Among the entries below, find each line with "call" and show it.

• [Listed entries]
####
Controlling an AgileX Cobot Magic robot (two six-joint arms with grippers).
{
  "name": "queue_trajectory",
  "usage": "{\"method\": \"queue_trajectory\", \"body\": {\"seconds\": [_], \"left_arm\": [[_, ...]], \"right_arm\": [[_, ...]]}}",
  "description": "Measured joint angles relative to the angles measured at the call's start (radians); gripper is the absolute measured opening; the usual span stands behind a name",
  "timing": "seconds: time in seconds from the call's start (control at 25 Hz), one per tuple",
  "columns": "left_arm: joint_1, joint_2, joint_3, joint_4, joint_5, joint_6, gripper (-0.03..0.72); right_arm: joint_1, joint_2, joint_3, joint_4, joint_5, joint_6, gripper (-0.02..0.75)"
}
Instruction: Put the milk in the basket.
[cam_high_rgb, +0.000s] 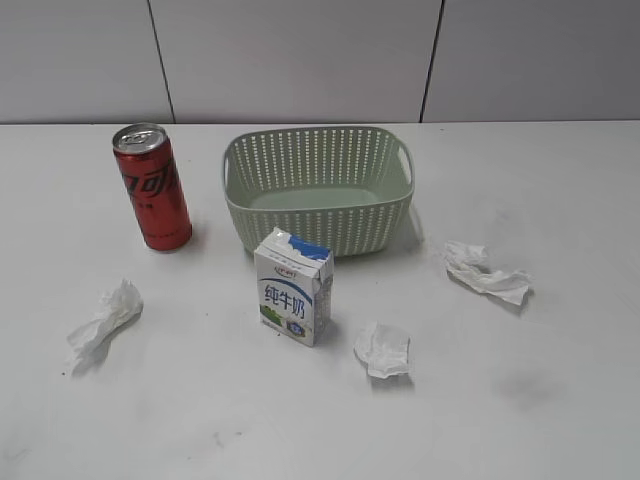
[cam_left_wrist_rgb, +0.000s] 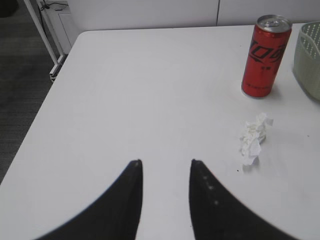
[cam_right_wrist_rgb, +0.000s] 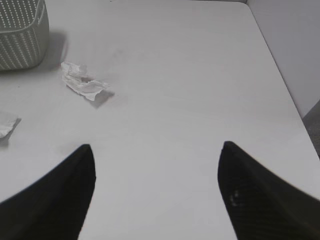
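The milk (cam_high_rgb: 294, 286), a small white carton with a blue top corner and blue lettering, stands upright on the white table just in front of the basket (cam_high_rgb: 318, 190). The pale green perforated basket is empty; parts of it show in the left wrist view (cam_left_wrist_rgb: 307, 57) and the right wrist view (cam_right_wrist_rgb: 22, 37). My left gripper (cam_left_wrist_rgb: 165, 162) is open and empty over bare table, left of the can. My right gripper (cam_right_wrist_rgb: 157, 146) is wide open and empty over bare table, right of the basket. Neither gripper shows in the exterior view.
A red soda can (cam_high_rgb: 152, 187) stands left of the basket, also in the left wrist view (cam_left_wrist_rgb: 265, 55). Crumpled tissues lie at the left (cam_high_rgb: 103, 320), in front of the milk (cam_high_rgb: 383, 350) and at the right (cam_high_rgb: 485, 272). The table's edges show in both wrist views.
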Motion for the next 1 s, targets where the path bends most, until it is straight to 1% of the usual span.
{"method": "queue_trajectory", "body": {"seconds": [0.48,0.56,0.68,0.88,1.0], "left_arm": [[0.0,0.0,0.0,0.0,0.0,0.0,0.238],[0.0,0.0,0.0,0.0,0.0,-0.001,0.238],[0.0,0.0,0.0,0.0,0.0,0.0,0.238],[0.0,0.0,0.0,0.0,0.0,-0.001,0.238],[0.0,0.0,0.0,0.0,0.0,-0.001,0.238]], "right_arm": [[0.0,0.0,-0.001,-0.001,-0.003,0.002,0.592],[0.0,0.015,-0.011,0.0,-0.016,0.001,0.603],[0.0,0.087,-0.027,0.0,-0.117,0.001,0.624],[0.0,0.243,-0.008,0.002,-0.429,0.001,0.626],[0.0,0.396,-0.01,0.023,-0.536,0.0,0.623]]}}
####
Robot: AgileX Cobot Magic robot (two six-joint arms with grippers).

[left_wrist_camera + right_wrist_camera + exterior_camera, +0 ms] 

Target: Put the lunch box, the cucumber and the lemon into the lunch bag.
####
• [Output of the exercise]
  "description": "Measured joint angles relative to the angles measured at the call's start (radians); gripper is the absolute measured opening; the usual span stands behind a name",
  "timing": "seconds: time in seconds from the call's start (control at 25 Hz), one per tuple",

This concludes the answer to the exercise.